What is needed = Every record below should appear in your answer, copied exactly.

Recorded data =
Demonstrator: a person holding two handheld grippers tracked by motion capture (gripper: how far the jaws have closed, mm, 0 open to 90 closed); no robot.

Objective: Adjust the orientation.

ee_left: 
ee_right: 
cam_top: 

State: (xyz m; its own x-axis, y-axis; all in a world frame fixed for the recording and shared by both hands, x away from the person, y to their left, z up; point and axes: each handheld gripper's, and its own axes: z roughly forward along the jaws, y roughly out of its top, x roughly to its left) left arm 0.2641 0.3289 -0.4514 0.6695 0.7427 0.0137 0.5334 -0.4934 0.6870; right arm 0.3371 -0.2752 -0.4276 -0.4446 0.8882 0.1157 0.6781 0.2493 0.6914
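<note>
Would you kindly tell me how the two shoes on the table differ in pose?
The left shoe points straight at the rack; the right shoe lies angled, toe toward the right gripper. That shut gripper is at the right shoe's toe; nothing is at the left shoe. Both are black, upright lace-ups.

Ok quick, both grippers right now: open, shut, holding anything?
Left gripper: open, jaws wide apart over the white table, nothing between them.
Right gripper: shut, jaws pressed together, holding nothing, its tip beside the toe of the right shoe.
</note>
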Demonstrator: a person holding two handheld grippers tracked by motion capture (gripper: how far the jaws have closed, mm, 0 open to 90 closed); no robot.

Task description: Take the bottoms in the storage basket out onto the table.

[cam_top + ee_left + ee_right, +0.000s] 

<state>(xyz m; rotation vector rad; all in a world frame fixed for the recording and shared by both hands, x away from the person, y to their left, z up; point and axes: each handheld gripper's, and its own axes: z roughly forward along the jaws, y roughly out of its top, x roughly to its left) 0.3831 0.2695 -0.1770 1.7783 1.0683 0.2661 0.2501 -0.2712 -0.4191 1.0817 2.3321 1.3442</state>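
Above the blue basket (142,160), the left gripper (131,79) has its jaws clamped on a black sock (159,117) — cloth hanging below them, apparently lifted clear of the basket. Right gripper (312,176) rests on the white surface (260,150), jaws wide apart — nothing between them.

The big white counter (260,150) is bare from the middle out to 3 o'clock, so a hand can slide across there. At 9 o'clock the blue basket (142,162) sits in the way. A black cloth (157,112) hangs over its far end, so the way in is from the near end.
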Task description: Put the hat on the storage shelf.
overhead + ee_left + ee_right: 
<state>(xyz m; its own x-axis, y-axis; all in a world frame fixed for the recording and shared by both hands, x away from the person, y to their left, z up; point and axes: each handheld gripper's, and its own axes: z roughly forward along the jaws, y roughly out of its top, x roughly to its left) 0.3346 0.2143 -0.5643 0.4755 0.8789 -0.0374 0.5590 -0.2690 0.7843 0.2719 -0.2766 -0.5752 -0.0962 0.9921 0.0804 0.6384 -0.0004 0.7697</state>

Exercise output =
Demonstrator: a person holding two handheld grippers tracked by motion capture (gripper: how far the jaws have closed, mm, 0 open to 90 closed); no robot.

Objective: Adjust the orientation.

ee_left: 
ee_right: 
cam_top: 

State: (xyz m; its own x-axis, y-axis; all in a world frame fixed for the recording and shared by both hands, x away from the person, y to their left, z up; point and axes: each handheld gripper's, and its own axes: z roughly forward along the jaws, y roughly out of its top, x roughly to its left) left arm 0.2641 0.3289 -0.4514 0.6695 0.7427 0.0137 0.5334 -0.4934 0.6870; right arm 0.3371 -0.2752 -0.4276 -0.4446 0.8882 0.1157 0.6781 0.2493 0.6914
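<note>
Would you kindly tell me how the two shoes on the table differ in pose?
The left shoe points straight at the rack; the right shoe lies angled, toe toward the right gripper. That shut gripper is at the right shoe's toe; nothing is at the left shoe. Both are black, upright lace-ups.

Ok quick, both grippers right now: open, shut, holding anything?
Left gripper: open, jaws wide apart over the white table, nothing between them.
Right gripper: shut, jaws pressed together, holding nothing, its tip beside the toe of the right shoe.
</note>
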Demonstrator: a person holding two handheld grippers tracked by motion capture (gripper: how far the jaws have closed, mm, 0 open to 90 closed); no robot.

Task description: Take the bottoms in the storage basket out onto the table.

[cam_top + ee_left + ee_right, +0.000s] 

<state>(xyz m; rotation vector rad; all in a world frame fixed for the recording and shared by both hands, x away from the person, y to their left, z up; point and axes: each handheld gripper's, and its own axes: z roughly forward along the jaws, y roughly out of its top, x roughly to its left) 0.3831 0.2695 -0.1770 1.7783 1.0683 0.2661 0.2501 -0.2712 -0.4191 1.0817 2.3321 1.3442</state>
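Above the blue basket (142,160), the left gripper (131,79) has its jaws clamped on a black sock (159,117) — cloth hanging below them, apparently lifted clear of the basket. Right gripper (312,176) rests on the white surface (260,150), jaws wide apart — nothing between them.

The big white counter (260,150) is bare from the middle out to 3 o'clock, so a hand can slide across there. At 9 o'clock the blue basket (142,162) sits in the way. A black cloth (157,112) hangs over its far end, so the way in is from the near end.
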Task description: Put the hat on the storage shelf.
overhead + ee_left + ee_right: 
<state>(xyz m; its own x-axis, y-axis; all in a world frame fixed for the recording and shared by both hands, x away from the person, y to their left, z up; point and axes: each handheld gripper's, and its own axes: z roughly forward along the jaws, y roughly out of its top, x roughly to its left) 0.3346 0.2143 -0.5643 0.4755 0.8789 -0.0374 0.5590 -0.2690 0.7843 0.2719 -0.2766 -0.5752 -0.0962 0.9921 0.0804 0.6384 -0.0004 0.7697</state>

The complete output has now been given.